While common system environments in the CMDB environment struggle with programmed individual interfaces, scripts, data exchange at XML level, APIs, or discussions about interface data models and function models, in recent years, with the AixBOMS Integration Engine a standalone ETL product and feature environment has emerged that is second to none.
In current discussions about CMDB federation, reconciliation and CMDB integration, one can almost get the impression that the topic of „data (base) interface“ is being addressed for the first time.
Unfortunately, we are operating in an environment where no standard data models (CI data model, process data model, relational model) or methods exist. If manufacturers encounter difficulties within their own product suites or operate with the aforementioned outdated methods „during open heart surgery“, the consequences for heterogeneous product environments can be easily inferred.
Another method that is promoted is the „blind“ or unverified adoption of source data models or source data. Naturally, this saves on data modelling, but the idea of normalisation and standardisation in the target system (the CMDB) suffers enormously, which can have serious consequences for the use of the CMDB (visualisation, special applications, reporting, process integration, controlling, etc.).

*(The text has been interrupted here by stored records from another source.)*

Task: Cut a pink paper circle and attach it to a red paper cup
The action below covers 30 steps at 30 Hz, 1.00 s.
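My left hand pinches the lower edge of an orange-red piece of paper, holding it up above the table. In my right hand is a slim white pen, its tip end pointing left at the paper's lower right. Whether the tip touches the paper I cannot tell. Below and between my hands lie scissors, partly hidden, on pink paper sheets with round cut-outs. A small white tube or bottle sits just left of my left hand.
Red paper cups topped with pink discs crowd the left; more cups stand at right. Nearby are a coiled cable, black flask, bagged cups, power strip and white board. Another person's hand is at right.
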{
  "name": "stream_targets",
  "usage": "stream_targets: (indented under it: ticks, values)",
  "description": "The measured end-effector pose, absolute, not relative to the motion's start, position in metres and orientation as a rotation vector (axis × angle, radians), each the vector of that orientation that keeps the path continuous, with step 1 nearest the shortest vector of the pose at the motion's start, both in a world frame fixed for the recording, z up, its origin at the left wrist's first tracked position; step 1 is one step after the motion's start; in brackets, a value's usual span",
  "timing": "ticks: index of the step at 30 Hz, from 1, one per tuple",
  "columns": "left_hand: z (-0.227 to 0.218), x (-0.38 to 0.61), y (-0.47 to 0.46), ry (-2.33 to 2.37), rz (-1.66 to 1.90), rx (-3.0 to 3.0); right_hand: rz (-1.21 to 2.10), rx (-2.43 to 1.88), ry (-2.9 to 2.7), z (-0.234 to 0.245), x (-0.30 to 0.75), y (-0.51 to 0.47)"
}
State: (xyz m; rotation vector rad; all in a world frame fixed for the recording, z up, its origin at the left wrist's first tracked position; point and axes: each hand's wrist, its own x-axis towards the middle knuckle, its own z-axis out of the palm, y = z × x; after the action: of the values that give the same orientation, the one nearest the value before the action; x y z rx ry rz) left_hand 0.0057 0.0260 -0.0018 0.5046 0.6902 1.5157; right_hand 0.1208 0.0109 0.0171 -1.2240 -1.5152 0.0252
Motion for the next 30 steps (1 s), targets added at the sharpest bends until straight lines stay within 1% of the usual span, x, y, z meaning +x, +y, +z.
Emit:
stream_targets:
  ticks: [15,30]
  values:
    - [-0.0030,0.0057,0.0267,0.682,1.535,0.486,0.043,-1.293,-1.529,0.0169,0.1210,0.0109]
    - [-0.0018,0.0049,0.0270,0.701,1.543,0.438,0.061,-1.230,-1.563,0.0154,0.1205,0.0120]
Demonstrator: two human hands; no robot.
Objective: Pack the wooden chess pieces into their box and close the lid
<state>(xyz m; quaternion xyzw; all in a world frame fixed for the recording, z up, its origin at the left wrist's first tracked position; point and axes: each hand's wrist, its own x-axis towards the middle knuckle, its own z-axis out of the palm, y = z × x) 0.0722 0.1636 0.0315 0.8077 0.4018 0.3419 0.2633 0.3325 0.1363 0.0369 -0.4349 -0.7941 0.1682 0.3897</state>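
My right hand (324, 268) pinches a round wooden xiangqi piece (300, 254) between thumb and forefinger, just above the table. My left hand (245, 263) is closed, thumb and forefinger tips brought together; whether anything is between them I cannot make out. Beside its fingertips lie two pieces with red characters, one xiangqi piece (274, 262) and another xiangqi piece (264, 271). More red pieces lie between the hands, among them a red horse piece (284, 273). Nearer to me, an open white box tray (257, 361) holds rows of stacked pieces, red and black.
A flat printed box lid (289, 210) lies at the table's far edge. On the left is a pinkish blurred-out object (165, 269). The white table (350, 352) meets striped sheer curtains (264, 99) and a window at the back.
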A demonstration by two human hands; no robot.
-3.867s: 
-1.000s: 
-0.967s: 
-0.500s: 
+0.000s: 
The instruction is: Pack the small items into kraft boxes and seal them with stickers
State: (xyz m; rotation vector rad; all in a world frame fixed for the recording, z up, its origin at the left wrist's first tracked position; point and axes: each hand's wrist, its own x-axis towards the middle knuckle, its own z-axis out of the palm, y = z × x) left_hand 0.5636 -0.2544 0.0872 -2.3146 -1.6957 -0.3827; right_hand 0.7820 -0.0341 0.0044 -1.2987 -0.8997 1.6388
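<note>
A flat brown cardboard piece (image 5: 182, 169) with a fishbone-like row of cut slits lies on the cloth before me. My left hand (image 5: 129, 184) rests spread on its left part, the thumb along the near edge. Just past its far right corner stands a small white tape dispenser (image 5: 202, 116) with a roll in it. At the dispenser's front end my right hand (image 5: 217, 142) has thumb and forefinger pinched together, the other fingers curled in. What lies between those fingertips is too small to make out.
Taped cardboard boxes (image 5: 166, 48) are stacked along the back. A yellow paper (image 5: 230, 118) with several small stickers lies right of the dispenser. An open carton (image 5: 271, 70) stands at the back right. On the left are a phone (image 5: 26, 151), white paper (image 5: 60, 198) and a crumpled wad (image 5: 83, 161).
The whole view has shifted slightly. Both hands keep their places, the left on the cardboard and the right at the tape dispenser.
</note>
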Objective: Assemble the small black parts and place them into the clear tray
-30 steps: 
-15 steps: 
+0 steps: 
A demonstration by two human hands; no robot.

As early as the 1990s, initial „Enterprise Application Integration (EAI)“ concepts became established. Interface standardisation and configuration, source and target data identification, release stability, and loader process control have led to more convenient methods and applications than classic proprietary interface programming.
For the CMDB environment, we have established that the requirements have become increasingly complex over time, both for (import and export) data structure, data volume, number of interfaces, and takeover check mechanisms.
AixpertSoft's consequence was the decision to use its own ETL tool (the Integration Engine), with which any data sources and targets (with corresponding loading jobs) can be connected in a user-guided manner.
Changes to data models, validation mechanisms, takeover rules, job control, or version changes are therefore greatly simplified. Even manual checks of data to be taken over (quality, changes) or parallelisation (simultaneous loading of different sources) are comfortably offered via dedicated interfaces and require no support from the manufacturer.